** Data shown follows **
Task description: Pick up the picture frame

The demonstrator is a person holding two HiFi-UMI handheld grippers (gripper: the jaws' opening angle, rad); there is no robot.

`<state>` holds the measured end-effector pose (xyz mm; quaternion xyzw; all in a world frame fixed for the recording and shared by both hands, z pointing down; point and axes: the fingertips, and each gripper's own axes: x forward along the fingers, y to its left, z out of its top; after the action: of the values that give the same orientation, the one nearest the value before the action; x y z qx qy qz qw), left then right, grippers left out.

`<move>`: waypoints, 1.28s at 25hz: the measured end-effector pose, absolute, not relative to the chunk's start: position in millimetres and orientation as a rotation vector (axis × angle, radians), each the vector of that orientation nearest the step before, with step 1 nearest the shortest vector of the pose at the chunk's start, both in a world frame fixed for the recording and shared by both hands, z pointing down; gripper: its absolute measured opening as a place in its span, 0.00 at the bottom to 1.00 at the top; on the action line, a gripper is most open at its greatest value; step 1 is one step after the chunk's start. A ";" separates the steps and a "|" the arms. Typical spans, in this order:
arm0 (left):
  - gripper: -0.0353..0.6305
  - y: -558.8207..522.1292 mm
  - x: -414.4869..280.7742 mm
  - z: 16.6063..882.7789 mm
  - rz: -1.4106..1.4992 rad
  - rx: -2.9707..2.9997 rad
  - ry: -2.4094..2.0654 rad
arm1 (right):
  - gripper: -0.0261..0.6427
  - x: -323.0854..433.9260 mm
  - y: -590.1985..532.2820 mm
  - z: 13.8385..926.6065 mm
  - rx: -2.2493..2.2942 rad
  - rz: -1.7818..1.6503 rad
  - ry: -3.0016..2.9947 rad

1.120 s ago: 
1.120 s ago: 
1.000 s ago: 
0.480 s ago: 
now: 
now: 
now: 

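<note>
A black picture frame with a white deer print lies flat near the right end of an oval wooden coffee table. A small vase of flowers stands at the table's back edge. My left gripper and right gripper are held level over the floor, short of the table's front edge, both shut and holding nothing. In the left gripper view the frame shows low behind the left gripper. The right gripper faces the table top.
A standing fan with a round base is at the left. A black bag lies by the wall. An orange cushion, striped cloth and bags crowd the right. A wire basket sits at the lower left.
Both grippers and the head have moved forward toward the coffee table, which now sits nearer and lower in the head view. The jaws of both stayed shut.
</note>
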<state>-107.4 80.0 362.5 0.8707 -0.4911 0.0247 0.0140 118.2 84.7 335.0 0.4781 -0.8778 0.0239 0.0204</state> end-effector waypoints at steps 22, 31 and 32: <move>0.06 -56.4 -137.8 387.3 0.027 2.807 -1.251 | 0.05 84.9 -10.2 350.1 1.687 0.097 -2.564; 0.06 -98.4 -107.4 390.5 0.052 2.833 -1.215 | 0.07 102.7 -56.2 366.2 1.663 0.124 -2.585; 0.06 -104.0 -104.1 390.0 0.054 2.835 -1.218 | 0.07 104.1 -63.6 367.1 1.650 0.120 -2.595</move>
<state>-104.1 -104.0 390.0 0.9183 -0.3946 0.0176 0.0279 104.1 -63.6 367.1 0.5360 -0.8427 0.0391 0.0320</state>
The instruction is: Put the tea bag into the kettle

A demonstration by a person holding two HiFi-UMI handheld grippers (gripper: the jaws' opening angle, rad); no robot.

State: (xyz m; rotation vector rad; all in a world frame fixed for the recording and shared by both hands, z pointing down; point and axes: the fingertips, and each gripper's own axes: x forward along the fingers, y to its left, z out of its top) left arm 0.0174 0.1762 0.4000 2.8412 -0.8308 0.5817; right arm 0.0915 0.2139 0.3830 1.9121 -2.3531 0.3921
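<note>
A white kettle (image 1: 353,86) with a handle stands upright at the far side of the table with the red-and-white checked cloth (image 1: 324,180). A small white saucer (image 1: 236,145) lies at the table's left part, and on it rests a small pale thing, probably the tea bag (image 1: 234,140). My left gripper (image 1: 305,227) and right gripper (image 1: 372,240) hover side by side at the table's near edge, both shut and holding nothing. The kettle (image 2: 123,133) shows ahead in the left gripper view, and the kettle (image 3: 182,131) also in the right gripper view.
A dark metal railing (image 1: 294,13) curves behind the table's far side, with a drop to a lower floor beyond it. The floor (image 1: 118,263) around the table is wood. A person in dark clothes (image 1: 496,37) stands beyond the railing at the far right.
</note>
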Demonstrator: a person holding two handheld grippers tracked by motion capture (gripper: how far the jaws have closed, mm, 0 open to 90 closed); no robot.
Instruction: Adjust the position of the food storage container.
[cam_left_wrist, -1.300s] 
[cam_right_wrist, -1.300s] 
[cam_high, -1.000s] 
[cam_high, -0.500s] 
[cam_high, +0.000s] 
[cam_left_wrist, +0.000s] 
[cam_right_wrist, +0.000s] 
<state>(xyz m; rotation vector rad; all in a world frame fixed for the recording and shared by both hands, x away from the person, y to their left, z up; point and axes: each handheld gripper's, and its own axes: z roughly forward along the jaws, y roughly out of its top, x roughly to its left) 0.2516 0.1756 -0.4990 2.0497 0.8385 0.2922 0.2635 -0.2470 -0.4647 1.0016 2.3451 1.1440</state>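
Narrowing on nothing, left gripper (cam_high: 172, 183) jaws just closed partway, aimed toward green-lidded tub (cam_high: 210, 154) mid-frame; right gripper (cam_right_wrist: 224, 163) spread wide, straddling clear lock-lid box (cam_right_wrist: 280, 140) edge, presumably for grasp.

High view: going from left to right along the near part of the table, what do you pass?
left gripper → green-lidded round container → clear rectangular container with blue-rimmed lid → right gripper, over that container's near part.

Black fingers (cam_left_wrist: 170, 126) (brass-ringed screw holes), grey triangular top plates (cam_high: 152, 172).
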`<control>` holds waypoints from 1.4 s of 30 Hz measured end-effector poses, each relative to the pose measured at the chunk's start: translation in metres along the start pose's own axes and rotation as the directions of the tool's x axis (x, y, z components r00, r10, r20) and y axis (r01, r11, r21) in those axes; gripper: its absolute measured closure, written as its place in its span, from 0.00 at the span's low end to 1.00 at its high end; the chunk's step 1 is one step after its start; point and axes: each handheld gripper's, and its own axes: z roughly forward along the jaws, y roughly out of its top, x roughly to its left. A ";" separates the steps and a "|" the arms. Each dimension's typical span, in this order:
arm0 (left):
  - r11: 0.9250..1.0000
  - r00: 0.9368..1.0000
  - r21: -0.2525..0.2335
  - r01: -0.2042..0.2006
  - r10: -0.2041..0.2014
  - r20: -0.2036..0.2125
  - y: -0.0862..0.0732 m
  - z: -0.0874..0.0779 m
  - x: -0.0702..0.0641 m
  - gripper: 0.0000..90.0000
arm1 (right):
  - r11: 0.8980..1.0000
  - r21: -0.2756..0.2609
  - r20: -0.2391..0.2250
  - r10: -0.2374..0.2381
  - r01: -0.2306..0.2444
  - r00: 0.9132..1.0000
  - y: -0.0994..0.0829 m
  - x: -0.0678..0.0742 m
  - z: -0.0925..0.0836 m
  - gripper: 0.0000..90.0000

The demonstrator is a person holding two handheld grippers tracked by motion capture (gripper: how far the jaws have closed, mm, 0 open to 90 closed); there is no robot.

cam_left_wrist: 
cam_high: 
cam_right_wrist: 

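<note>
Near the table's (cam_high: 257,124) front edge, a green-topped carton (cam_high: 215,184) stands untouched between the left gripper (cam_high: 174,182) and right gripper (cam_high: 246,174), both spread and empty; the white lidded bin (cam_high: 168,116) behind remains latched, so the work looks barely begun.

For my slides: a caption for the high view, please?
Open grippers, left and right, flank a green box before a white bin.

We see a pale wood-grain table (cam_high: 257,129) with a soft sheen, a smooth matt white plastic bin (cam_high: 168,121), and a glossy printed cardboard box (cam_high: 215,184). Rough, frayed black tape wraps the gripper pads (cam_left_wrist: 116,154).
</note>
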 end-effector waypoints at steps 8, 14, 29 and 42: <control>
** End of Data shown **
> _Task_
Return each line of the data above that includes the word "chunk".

> _Completed exercise_
`<move>`: waypoints, 1.28s at 25hz: the measured end-effector pose, absolute, not relative to the chunk's start: position in millimetres and orientation as a rotation vector (axis × angle, radians), each the vector of that orientation nearest the step before, with step 1 nearest the shortest vector of the pose at the chunk's start, both in a world frame fixed for the recording and shared by both hands, z pointing down; gripper: its absolute measured opening as a place in its span, 0.00 at the bottom to 1.00 at the top; on the action line, a gripper is most open at its greatest value; step 1 is one step after the chunk's start. A ";" separates the steps and a "|" the arms. Typical spans, in this order:
`<control>` holds waypoints from 1.4 s of 30 Hz measured end-effector poses, each relative to the pose measured at the chunk's start: translation in metres along the start pose's own axes and rotation as the directions of the tool's x axis (x, y, z components r00, r10, r20) and y axis (r01, r11, r21) in those axes; gripper: its absolute measured closure, written as its place in its span, from 0.00 at the span's low end to 1.00 at its high end; the chunk's step 1 is one step after its start; point and axes: each handheld gripper's, and its own axes: z roughly forward along the jaws, y roughly out of its top, x roughly to its left. A ";" separates the steps and a "|" the arms. Each dimension's typical span, in this order:

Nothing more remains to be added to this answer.